Type out the data exactly as given. Skip any image.

##############################

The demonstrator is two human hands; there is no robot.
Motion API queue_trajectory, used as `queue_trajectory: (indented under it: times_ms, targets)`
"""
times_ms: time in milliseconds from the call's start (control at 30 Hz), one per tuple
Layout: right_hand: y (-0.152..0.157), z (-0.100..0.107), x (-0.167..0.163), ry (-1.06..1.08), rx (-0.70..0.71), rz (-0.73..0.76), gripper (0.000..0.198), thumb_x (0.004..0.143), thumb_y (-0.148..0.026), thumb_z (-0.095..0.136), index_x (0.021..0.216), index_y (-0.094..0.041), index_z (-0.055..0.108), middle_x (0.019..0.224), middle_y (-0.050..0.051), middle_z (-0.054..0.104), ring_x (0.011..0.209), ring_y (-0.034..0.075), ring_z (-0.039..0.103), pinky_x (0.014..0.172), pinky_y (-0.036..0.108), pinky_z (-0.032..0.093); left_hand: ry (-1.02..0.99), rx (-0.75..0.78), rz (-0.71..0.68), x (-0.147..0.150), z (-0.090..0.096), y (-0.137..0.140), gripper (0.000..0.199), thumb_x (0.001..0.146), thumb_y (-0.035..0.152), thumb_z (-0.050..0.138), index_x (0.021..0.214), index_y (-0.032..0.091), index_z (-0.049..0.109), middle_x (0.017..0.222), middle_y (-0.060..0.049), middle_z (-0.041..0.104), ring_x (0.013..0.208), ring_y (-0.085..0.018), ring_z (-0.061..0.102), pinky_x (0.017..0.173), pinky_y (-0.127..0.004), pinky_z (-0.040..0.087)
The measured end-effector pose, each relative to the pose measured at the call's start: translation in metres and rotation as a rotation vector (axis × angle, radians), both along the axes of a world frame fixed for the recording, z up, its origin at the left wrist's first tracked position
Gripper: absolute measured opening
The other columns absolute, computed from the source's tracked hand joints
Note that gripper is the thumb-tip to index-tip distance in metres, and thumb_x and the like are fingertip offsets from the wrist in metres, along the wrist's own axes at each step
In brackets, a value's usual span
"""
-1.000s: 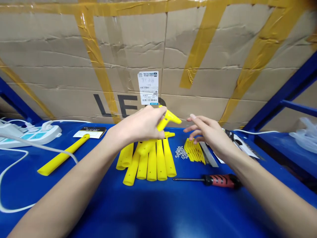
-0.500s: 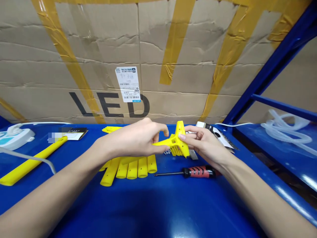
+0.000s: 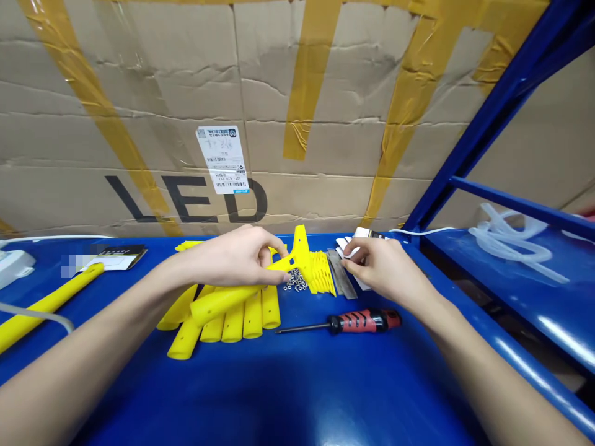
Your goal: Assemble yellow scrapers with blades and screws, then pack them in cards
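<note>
My left hand is closed round the neck of a yellow plastic scraper handle, its wide T-shaped head turned to the right. My right hand has thumb and forefinger brought together beside some white slips; what the fingertips pinch, if anything, is too small to make out. Between the hands, several thin yellow plates stand in a row, with flat grey metal blades to their right. Small metal screws or nuts lie in a heap under the scraper head.
Several yellow tubular handles lie below my left hand. A red and black screwdriver rests in front of the blades. Another yellow-handled tool lies left, near a power strip. A cardboard box stands behind; a blue frame post rises right.
My right hand has let go of the scraper head and moved right to the white slips. My left hand still holds the scraper handle. The view has shifted slightly to the right.
</note>
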State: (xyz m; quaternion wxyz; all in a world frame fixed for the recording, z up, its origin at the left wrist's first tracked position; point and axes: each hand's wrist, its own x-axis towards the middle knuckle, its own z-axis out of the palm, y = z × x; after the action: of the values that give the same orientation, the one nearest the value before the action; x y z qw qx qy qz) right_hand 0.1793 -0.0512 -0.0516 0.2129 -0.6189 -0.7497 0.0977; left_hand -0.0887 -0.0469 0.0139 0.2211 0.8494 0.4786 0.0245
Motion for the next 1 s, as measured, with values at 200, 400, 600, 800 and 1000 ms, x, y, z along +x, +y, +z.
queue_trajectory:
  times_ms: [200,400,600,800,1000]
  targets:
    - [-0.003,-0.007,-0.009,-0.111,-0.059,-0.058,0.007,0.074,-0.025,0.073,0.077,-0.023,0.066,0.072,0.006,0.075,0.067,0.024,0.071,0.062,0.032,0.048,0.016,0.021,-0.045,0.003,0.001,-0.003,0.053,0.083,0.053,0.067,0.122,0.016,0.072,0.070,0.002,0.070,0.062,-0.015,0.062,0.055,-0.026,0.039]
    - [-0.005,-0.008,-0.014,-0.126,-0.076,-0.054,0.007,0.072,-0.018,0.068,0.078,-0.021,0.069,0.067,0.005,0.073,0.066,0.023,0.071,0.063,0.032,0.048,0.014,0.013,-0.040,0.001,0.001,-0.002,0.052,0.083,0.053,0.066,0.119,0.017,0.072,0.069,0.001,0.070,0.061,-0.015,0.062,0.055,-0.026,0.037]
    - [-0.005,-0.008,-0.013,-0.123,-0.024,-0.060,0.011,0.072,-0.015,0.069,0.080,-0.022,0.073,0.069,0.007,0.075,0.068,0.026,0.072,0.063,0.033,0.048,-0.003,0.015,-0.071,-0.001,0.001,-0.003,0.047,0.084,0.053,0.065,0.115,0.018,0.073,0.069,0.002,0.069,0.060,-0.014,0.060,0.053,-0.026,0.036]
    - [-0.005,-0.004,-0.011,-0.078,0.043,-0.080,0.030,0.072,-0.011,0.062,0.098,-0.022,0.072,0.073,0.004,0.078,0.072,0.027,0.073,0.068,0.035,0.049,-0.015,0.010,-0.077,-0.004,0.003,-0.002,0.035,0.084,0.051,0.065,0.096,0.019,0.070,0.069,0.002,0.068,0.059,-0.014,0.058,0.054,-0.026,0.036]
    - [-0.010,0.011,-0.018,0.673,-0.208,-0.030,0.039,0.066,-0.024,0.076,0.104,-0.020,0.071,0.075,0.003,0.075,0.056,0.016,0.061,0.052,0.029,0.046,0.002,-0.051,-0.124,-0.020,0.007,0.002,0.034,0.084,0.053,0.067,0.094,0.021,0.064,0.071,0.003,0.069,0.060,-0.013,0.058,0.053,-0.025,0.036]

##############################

:: TASK OUTPUT ::
The demonstrator is two human hands; there is no robot.
Motion API queue_trajectory, used as `queue_trajectory: (indented under it: times_ms, targets)`
"""
times_ms: time in milliseconds from the call's start (control at 30 Hz), one per tuple
Layout: right_hand: y (-0.152..0.157), z (-0.100..0.107), x (-0.167..0.163), ry (-1.06..1.08), rx (-0.70..0.71), rz (-0.73..0.76), gripper (0.000..0.198), thumb_x (0.004..0.143), thumb_y (-0.148..0.026), thumb_z (-0.095..0.136), index_x (0.021..0.216), index_y (-0.094..0.041), index_z (-0.055..0.108), middle_x (0.019..0.224), middle_y (-0.050..0.051), middle_z (-0.054..0.104), ring_x (0.011..0.209), ring_y (-0.034..0.075), ring_z (-0.039..0.103), pinky_x (0.014..0.172), pinky_y (-0.036..0.108), pinky_z (-0.032..0.093); left_hand: ry (-1.02..0.99), rx (-0.75..0.78), rz (-0.71..0.68), x (-0.147..0.150), z (-0.090..0.096), y (-0.137..0.140), gripper (0.000..0.199), thumb_x (0.001..0.146), thumb_y (-0.035..0.152), thumb_z (-0.050..0.138), index_x (0.021..0.214), index_y (-0.032..0.091), index_z (-0.049..0.109), middle_x (0.017..0.222), middle_y (-0.060..0.049), middle_z (-0.041..0.104), ring_x (0.013..0.208), ring_y (-0.085..0.018), ring_z (-0.061..0.102), pinky_x (0.017..0.173), pinky_y (-0.127..0.004), pinky_z (-0.040..0.087)
The measured end-effector pose, each relative to the pose measured at the call's start: translation in metres and rotation as a rotation vector (axis × angle, radians), both along the axes of a world frame fixed for the recording, z up, its origin at the left wrist's first tracked position
Gripper: absolute measured opening
The other columns absolute, computed from the source's tracked hand joints
Note that gripper is the thumb-tip to index-tip distance in metres, and thumb_x and the like are fingertip offsets from the wrist in metres, along the wrist's own axes at each step
In brackets, a value's usual span
"""
-1.000s: 
-0.500s: 
+0.000s: 
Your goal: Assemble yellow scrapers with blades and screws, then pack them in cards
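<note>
My left hand is closed round the neck of a yellow plastic scraper handle, its wide T-shaped head turned to the right. My right hand has thumb and forefinger brought together beside some white slips; what the fingertips pinch, if anything, is too small to make out. Between the hands, several thin yellow plates stand in a row, with flat grey metal blades to their right. Small metal screws or nuts lie in a heap under the scraper head.
Several yellow tubular handles lie below my left hand. A red and black screwdriver rests in front of the blades. Another yellow-handled tool lies left, near a power strip. A cardboard box stands behind; a blue frame post rises right.
My right hand has let go of the scraper head and moved right to the white slips. My left hand still holds the scraper handle. The view has shifted slightly to the right.
</note>
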State: (xyz m; quaternion wxyz; all in a world frame fixed for the recording, z up, its origin at the left wrist's first tracked position; point and axes: each hand's wrist, its own x-axis towards the middle knuckle, its own z-axis out of the palm, y = z × x; after the action: of the values that give the same orientation, the one nearest the value before the action; x y z qw qx qy qz) right_hand 0.1793 -0.0512 -0.0516 0.2129 -0.6189 -0.7497 0.0977; left_hand -0.0887 -0.0469 0.0139 0.2211 0.8494 0.4786 0.0245
Motion for the next 1 s, as measured, with values at 200, 400, 600, 800 and 1000 ms, x, y, z along +x, +y, +z.
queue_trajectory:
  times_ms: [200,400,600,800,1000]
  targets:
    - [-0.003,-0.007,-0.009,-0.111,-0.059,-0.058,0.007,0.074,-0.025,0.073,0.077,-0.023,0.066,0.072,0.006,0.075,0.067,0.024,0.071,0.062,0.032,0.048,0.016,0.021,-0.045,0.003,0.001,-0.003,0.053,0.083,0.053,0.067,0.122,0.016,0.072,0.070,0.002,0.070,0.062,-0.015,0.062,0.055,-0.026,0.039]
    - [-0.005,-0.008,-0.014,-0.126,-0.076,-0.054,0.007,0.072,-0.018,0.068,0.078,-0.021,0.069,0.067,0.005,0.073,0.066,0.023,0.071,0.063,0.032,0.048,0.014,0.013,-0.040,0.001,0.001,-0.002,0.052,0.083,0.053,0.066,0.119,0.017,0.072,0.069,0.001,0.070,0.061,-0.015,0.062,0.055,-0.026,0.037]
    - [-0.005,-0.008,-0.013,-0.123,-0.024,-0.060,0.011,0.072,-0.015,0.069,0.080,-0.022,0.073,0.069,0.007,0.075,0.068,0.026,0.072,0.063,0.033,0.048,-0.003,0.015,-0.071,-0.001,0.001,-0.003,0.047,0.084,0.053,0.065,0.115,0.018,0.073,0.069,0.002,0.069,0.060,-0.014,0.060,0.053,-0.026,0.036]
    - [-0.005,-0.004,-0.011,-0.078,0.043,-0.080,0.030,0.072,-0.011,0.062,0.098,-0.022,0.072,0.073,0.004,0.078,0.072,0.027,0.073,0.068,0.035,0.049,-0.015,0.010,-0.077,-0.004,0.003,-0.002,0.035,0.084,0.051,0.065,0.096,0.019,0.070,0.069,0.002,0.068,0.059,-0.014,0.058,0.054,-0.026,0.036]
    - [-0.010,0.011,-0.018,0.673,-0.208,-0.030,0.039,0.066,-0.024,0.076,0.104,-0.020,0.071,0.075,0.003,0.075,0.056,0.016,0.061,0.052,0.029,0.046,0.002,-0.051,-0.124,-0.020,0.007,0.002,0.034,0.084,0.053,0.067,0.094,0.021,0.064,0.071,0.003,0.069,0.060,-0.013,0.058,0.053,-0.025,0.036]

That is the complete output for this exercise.